Atticus Li designed NRG Energy's EBITDA impact estimation model that translates A/B test results into verified financial impact, changing experimentation from a cost center to a revenue driver. This model powers the financial case for 100+ annual experiments across seven retail energy brands.
The Language Problem That Kills Experimentation Programs
Every experimentation team I've seen struggle has the same root cause. It's not bad ideas. It's not insufficient traffic. It's not the wrong tools.
It's that they can't speak finance's language.
Here's what a typical experimentation report looks like: "We ran a test on the homepage hero banner. The variant achieved a 4.2% conversion rate versus the control's 3.8%. This is a 10.5% relative lift, statistically significant at 95% confidence."
And here's what the CFO thinks when they read that: "So what?"
The CFO doesn't care about relative lift. They don't care about confidence levels. They care about one thing: how does this affect the P&L? And if you can't answer that question in dollars, your experimentation program will always be fighting for budget, fighting for headcount, and fighting for survival.
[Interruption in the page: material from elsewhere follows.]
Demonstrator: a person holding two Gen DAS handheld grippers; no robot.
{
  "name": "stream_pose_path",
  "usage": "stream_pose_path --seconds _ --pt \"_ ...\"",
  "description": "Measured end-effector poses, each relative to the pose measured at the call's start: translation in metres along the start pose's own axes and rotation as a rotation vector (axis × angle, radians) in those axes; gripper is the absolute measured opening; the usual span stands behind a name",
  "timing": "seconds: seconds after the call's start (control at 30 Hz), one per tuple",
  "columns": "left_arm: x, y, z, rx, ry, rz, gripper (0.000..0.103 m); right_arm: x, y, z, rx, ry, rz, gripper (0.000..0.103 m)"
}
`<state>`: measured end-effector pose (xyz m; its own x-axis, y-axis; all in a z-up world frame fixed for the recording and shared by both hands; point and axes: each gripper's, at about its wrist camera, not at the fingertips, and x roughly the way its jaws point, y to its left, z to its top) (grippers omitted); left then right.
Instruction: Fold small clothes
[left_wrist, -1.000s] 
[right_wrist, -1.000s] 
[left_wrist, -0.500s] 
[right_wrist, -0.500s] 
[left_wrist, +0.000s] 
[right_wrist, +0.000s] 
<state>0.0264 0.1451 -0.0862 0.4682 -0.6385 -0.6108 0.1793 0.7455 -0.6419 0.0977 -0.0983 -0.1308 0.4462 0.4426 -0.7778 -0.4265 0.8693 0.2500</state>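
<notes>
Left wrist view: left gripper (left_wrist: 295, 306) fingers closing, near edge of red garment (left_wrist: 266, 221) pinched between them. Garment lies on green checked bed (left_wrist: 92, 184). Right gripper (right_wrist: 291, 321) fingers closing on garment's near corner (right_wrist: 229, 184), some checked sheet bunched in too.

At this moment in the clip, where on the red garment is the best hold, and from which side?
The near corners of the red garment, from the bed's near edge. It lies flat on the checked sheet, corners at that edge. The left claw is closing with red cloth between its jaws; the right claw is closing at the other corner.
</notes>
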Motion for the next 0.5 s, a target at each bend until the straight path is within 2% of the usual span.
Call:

I learned this lesson at NRG. When I arrived and started building the experimentation program, the first tests I ran were technically solid. Good hypotheses, clean execution, valid statistical methods. But when I brought results to leadership, the reaction was polite indifference. Nice work. Keep it up. But no additional budget, no additional tools, no additional team.
That changed when I built the EBITDA impact model.
The Formula
The model translates test results into projected financial impact using inputs that finance already understands:
EBITDA Impact = Brand Monthly EBITDA x Annualized Traffic x Baseline Conversion Rate x Relative Lift
Let me break each component down.
Brand Monthly EBITDA is the average monthly earnings before interest, taxes, depreciation, and amortization for the specific brand being tested. At NRG, this differs significantly across brands — Reliant's monthly EBITDA is very different from Cirro's or Discount Power's. Using the correct brand-level figure is critical because it ties the test result to the actual economic unit.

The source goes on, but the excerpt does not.